## INSTRUCTIONS FOR THE TASK
Each line below must be set down exactly as it stands.

===== GIVEN DATA

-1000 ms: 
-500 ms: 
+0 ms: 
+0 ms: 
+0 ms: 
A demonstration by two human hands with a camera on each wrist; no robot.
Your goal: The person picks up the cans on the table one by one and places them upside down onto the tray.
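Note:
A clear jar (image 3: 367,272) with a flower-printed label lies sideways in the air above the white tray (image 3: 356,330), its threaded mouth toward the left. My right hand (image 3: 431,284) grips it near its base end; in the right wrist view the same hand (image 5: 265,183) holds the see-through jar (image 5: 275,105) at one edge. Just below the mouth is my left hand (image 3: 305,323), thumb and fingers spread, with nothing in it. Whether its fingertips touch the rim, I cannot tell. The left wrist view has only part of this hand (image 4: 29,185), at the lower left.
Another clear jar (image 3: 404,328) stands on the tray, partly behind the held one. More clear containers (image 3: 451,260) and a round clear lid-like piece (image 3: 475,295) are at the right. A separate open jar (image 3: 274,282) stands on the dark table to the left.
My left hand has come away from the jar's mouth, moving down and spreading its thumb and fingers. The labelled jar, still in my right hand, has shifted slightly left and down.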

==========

## RESULT OF THE TASK
-1000 ms: 
-500 ms: 
+0 ms: 
+0 ms: 
+0 ms: 
A demonstration by two human hands with a camera on each wrist; no robot.
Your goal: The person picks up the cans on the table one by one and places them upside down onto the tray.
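Note:
A clear jar (image 3: 367,272) with a flower-printed label lies sideways in the air above the white tray (image 3: 356,330), its threaded mouth toward the left. My right hand (image 3: 431,284) grips it near its base end; in the right wrist view the same hand (image 5: 265,183) holds the see-through jar (image 5: 275,105) at one edge. Just below the mouth is my left hand (image 3: 305,323), thumb and fingers spread, with nothing in it. Whether its fingertips touch the rim, I cannot tell. The left wrist view has only part of this hand (image 4: 29,185), at the lower left.
Another clear jar (image 3: 404,328) stands on the tray, partly behind the held one. More clear containers (image 3: 451,260) and a round clear lid-like piece (image 3: 475,295) are at the right. A separate open jar (image 3: 274,282) stands on the dark table to the left.
My left hand has come away from the jar's mouth, moving down and spreading its thumb and fingers. The labelled jar, still in my right hand, has shifted slightly left and down.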

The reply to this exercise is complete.